W okresie od 2009 r. do 2013 r. strony zawarły pięć umów, z których każda obejmowała roczny okres ubezpieczenia: z 23 października 2009 r. (polisa nr (...)), z 23 października 2010 r. (polisa nr (...)), z 20 października 2011 r. (polisa nr (...)), z 23 października 2010 r. (polisa nr (...)), z 20 października 2011 r. (polisa nr (...)), z 17 października 2012 r. (polisa nr (...)), z 22 października 2012 r. (polisa nr (...)) i z 22 października 2013 r. (polisa nr (...); okres ubezpieczenia od 24 października 2013 r. do 23 października 2014 r.). Przedmiotem tej ostatniej były następstwa nieszczęśliwych wypadków w wariancie F. Standard oraz wystąpienie zawału serca i udaru mózgu (§ 5 Ogólnych Warunków Umowy F. kod (...) dalej: „OWU”). Odpowiedzialność z tytułu zaistnienia wymienionych wyżej zaburzeń organizmu aktualizowała się, o ile w ciągu 24 miesięcy poprzedzających zawarcie umowy ubezpieczenia u ubezpieczonego nie rozpoznano lub nie leczono chorób układu sercowo - naczyniowego lub cukrzycy (§ 6 ust. 3 OWU).
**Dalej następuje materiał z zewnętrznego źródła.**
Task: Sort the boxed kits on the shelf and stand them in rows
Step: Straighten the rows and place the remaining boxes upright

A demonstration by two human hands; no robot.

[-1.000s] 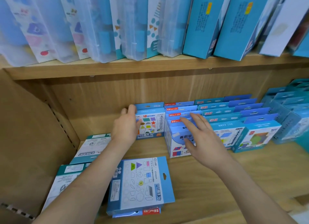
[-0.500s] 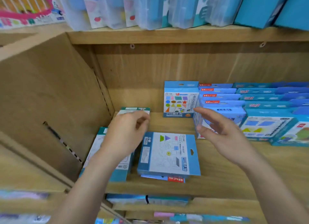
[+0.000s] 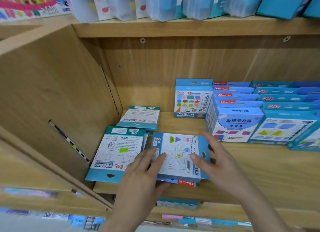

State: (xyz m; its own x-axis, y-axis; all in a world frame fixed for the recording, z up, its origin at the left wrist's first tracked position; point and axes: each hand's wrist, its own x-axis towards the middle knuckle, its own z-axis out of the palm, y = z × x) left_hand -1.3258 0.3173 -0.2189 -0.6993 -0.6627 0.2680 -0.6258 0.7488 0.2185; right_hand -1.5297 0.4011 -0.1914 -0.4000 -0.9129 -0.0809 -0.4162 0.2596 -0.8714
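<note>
Head, left hand (image 3: 143, 172), right hand (image 3: 218, 165) gripping kit (image 3: 179, 150)

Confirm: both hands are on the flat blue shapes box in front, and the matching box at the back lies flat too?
No: the matching box stands upright at the back, per the head view; left hand and right hand are on the flat blue shapes box.

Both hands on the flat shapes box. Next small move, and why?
Probably lift the flat box and stand it before the apparently matching upright box: the left hand and right hand hold its edges, and it lies flat atop a red-labelled kit.
</note>
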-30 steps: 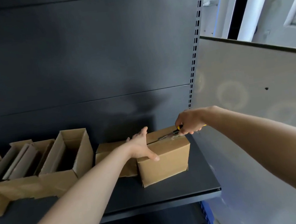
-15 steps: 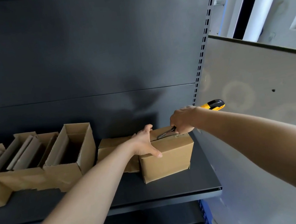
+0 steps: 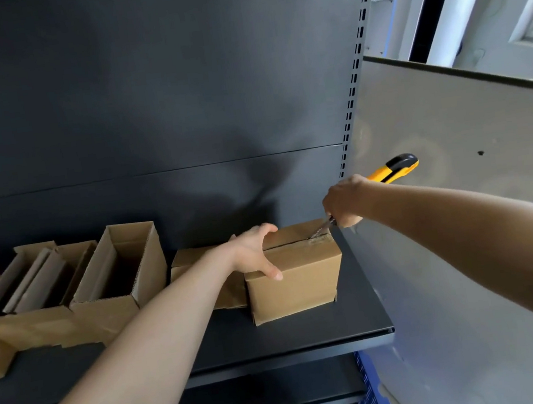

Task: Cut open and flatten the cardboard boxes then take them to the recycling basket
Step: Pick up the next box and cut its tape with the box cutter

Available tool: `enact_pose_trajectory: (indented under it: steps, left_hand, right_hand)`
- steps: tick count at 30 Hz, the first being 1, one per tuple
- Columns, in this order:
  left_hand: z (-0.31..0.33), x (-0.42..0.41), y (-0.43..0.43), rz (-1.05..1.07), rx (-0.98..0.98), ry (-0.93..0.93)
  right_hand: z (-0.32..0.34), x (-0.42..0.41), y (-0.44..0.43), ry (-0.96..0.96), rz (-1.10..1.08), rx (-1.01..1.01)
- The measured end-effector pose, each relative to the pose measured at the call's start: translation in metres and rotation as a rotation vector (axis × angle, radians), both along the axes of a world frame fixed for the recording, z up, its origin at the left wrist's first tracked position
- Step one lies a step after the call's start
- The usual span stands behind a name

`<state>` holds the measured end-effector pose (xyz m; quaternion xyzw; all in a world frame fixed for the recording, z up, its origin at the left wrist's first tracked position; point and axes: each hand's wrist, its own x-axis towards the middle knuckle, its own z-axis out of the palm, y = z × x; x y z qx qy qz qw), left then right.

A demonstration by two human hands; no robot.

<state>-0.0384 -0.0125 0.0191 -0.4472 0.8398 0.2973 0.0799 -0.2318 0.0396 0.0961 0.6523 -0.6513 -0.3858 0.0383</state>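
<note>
Cardboard is being steadied by the left hand (image 3: 255, 252), which is gripping the near top edge of the small closed brown cardboard box (image 3: 299, 279), thumb on its front. The right hand (image 3: 343, 203) is clenching the yellow-and-black utility knife (image 3: 393, 168). Its handle is now tilting up steeply, where a second ago it was lying low, and the blade is sitting at the seam's right end. The top tape is probably almost slit. The box is resting on the dark metal shelf (image 3: 276, 339), near open brown boxes (image 3: 121, 265).
</note>
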Motion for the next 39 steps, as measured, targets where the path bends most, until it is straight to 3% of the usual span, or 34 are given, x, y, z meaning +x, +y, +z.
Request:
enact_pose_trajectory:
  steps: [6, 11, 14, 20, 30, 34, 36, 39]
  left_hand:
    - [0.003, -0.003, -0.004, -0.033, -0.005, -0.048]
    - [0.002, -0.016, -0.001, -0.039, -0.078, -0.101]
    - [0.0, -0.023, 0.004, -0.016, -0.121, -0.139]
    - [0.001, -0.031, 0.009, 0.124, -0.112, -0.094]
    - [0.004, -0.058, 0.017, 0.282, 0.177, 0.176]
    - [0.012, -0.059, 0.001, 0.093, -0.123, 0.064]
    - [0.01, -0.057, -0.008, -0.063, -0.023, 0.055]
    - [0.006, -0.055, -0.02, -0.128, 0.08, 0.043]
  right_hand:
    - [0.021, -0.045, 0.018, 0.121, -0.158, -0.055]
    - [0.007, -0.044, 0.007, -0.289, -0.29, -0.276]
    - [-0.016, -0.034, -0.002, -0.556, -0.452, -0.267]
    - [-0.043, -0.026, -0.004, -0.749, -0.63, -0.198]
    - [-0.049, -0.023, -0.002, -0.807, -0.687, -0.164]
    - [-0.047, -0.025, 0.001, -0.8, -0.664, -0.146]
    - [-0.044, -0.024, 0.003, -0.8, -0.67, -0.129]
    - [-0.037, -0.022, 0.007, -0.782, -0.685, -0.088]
Nieszczęśliwy wypadek został zdefiniowany jako nagłe zdarzenie wywołane przyczyną zewnętrzną, w wyniku której ubezpieczony doznał uszkodzenia ciała, rozstroju zdrowia lub zmarł (§ 2 pkt 5 OWU).


25 listopada 2013 r. powód doznał udaru mózgu, którego przyczyną były m.in. schorzenia kardiologiczne w tym: migotanie przedsionków, dysfunkcja i przerost lewej komory, zastoinowa niewydolność serca, nadciśnienie. Od tego dnia do 13 grudnia 2013 r. był hospitalizowany. W chwili obecnej utrzymują się u niego: głębokie zaburzenia mowy i pisania, niedowład połowiczny prawostronny, dezorganizacja procesu zapamiętywania z podatnością na zakłócenia dystrakcyjne, zaburzenia pamięci, logicznego myślenia i zdolności arytmetycznych. Porusza się przy pomocy kuli łokciowej lub czwórnoga, zaś w domu korzysta z wózka inwalidzkiego. Doznał trwałego uszczerbku na zdrowiu. Jest trwale: całkowicie niezdolny do pracy (orzeczenie lekarza orzecznika ZUS z 9 grudnia 2015 r.) i do samodzielnej egzystencji (orzeczenie lekarza orzecznika ZUS z dnia 7 czerwca 2016 r.).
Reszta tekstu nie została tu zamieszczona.